One of the more common issues people of faith have with their chosen jobs is the employers' requirement that they violate a religious injunction against handling alcohol or pork. This has happened with Muslim retail employees in the U.K. who have made news for objecting to selling these items to the public. Retailers have reacted to their complaints differently, with retail giant Marks & Spencer excusing its Muslim employees from handling non-halal items, while press releases from Sainsbury and Tesco have indicated that those retailers see nothing about dietary restrictions that are inconsistent with normal retail activities, such as stocking shelves and selling bacon and beer.
Another kind of conflict that people of faith sometimes have with their employers is in the time-off requirements that some religions impose on their followers. Seventh-day Adventists, for example, are generally expected by their church to remember the sabbath, which for them falls on Saturday, and to refrain from secular activities during this time. If the job requires them to work or to remain on-call from Friday to Saturday night, both parties find themselves in a bind. However, exceptions to the rule are sometimes made if the work is charitable in nature or relates to public safety, as is the case with ambulance crews and firefighters.
One way to deal with conflicts like these is simply to avoid them. Of course, you probably didn't choose your religion based on which jobs it would let you do, but there's no reason why some people of faith cannot limit their job search either to religious workplaces that share their beliefs or to secular jobs where their concerns are taken seriously. Bring up these potential conflicts during the interview process to save a world of trouble later, and save the investment of time you otherwise make in trying to get an unsuitable job. Remember that it's largely up to you as a job seeker to broach the issue as most employers are careful to avoid very personal questions about interviewees' race, national origin and religious beliefs for fear of appearing to discriminate.

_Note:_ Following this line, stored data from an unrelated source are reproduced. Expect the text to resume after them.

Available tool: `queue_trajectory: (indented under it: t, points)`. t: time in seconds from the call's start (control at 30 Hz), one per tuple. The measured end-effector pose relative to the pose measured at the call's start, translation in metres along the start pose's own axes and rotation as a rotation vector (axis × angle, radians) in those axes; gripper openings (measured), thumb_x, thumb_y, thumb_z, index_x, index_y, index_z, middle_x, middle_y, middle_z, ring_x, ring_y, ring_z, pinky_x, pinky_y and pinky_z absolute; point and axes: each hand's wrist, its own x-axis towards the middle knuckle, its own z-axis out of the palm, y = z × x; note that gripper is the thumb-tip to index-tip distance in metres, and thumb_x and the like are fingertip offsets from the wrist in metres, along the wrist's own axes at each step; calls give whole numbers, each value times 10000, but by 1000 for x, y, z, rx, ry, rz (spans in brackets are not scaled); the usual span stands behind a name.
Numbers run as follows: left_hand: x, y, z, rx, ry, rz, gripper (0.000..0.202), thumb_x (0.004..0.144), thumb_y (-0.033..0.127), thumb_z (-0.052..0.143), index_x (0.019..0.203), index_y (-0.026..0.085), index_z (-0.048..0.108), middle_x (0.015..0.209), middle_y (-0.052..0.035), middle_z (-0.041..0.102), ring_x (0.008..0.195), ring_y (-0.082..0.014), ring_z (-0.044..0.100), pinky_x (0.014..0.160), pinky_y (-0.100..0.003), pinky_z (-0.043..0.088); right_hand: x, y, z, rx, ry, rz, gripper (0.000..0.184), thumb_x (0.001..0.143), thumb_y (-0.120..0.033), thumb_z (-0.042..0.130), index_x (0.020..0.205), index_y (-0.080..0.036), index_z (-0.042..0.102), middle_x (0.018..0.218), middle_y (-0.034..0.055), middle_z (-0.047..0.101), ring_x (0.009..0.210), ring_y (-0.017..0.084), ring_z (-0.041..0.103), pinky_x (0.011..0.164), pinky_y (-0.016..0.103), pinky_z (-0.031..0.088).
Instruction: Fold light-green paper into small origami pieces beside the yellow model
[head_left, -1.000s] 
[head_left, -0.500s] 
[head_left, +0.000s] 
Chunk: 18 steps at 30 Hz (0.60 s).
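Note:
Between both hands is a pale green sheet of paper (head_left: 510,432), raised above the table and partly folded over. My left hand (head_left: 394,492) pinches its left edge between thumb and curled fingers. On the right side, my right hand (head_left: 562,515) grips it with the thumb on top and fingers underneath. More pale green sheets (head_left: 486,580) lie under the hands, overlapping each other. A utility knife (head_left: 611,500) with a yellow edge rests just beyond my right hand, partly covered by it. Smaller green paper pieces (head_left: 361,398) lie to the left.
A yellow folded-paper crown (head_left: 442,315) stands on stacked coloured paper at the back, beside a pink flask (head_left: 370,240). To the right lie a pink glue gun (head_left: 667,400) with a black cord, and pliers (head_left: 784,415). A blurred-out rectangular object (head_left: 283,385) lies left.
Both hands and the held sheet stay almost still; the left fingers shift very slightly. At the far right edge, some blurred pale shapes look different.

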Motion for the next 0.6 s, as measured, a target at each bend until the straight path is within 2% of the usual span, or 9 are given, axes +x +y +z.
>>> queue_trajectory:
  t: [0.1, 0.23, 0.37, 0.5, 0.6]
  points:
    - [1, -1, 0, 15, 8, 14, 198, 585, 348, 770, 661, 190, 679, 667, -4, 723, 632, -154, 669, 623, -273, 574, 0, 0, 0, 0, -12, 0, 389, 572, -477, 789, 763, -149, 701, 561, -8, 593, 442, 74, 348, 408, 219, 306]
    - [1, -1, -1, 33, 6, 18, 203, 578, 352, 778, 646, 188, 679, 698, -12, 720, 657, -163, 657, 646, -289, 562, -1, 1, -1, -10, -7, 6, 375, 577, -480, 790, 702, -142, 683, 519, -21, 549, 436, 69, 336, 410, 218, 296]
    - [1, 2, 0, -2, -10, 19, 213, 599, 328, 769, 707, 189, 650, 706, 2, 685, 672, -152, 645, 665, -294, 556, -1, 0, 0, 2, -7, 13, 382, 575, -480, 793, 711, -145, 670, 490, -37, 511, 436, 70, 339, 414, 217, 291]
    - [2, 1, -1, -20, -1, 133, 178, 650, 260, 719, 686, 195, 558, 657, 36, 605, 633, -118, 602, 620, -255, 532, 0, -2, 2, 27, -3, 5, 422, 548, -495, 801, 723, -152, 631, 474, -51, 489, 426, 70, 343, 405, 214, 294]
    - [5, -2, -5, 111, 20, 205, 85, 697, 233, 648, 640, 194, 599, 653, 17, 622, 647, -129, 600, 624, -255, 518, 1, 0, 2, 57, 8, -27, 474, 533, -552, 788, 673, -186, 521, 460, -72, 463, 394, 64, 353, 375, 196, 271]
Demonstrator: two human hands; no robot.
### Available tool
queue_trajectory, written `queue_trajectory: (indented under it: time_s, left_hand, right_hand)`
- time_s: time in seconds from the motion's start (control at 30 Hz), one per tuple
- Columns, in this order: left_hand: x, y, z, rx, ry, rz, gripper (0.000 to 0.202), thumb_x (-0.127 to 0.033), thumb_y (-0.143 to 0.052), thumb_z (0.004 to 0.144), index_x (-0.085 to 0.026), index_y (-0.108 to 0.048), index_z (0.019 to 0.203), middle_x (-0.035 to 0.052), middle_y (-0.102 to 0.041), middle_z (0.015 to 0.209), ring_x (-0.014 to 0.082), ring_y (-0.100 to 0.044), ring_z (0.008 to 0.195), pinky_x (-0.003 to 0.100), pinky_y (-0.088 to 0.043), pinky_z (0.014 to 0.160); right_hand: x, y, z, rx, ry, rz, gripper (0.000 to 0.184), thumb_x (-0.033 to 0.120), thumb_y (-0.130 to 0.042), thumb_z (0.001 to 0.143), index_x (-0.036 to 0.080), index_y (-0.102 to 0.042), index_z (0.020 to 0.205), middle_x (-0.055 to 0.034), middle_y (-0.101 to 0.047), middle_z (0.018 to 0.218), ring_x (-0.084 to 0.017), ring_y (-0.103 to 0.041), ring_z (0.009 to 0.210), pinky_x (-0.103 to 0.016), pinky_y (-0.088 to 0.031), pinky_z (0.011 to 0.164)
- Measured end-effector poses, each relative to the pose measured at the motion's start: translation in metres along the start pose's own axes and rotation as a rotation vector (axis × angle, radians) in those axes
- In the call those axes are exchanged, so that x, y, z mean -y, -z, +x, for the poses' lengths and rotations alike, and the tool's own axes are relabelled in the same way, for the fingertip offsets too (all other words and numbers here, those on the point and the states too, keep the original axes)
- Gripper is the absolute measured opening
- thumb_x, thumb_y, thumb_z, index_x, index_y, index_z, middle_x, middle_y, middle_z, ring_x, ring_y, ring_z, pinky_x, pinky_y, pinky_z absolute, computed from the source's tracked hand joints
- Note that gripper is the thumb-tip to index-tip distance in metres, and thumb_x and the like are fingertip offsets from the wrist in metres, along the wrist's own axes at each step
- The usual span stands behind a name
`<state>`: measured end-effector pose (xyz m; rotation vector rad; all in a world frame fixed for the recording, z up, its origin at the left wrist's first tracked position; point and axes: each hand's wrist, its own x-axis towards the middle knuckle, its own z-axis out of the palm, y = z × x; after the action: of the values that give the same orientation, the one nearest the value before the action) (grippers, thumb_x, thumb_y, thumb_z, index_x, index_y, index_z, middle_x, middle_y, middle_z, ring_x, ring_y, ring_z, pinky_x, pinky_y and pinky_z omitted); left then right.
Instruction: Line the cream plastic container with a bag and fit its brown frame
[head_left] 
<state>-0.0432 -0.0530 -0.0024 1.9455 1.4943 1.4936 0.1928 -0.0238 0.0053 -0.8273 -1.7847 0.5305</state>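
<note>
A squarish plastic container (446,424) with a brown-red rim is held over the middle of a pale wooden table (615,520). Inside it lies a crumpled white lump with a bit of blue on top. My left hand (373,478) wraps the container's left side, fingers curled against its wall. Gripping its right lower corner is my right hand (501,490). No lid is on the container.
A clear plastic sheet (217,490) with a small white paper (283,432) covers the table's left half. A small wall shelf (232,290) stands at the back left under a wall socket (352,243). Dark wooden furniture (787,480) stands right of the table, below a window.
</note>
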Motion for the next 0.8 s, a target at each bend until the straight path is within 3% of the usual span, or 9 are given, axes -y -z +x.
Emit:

The concrete demands of the working world sometimes come into conflict with the more ethereal demands of the spiritual world. Most people of faith take their spiritual commitments very seriously and sometimes find it necessary to walk away from an otherwise promising job because it imposes conditions that conflict with deeply held beliefs. Seek out religious workplaces, or oblige secular employers to ensure the two worlds coexist peacefully.